Should highway type be set according to physical characteristics?

In my local community in a developing country with poor and variable infrastructure, there is disagreement on how to classify the highway system, and there are basically two competing philosophies: that they should be classified by official status, and that they should be classified by physical characteristics, as those can vary significantly along roads of same official status.

I’ve found the following comment in the wiki:

Would you agree?

I know that, in the UK, where the OSM terminology for highways (trunk, primary, secondary, tertiary) originated, a highway’s class is defined by official status, and is indicated by signs, so it is very easy to decide which class a road should be. Wikipedia on trunk suggests that physical characteristics play a minor role in determining a road’s class in the UK. How about other countries? Do they follow the same philosophy, or has any country adopted physical characteristics to define some/all highway classes?

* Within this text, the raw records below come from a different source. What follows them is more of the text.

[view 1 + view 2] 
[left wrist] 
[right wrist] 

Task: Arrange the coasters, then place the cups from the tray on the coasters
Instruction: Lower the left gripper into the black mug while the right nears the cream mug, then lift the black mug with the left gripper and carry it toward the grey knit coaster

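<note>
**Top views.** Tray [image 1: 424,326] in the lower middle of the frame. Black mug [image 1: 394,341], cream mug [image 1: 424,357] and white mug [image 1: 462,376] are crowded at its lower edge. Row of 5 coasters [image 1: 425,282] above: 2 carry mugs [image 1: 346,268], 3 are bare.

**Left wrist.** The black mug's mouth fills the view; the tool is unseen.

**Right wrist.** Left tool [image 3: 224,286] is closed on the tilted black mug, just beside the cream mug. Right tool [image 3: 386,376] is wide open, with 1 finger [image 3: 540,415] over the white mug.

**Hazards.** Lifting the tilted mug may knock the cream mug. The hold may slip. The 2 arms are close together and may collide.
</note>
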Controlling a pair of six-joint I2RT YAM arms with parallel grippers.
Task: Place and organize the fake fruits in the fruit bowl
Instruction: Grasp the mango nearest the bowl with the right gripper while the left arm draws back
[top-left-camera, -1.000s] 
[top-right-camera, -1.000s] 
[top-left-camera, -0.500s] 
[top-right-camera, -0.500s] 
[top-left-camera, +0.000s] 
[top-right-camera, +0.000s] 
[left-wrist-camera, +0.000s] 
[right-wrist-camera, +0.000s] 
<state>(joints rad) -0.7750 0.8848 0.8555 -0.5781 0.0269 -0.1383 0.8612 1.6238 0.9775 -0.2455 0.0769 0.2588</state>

I’m writing from Brazil, and I’ve been using two regions as examples of extremes we have here: São Paulo (densely populated, rich) and Amazonas (sparsely populated, mostly just the Amazon rainforest, struggling to get resources for development). In São Paulo, roads are of a high standard, comparable to those in developed nations. In Amazonas, many of the main national routes between its capital and adjacent states’s capitals are unpaved, officially mostly of the surface=compacted type, but with maintenance issues in some parts. Two examples of such are BR-319 (full voyage) linking state capitals Manaus and Porto Velho, and BR-230 linking those capitals to state capital Santarém.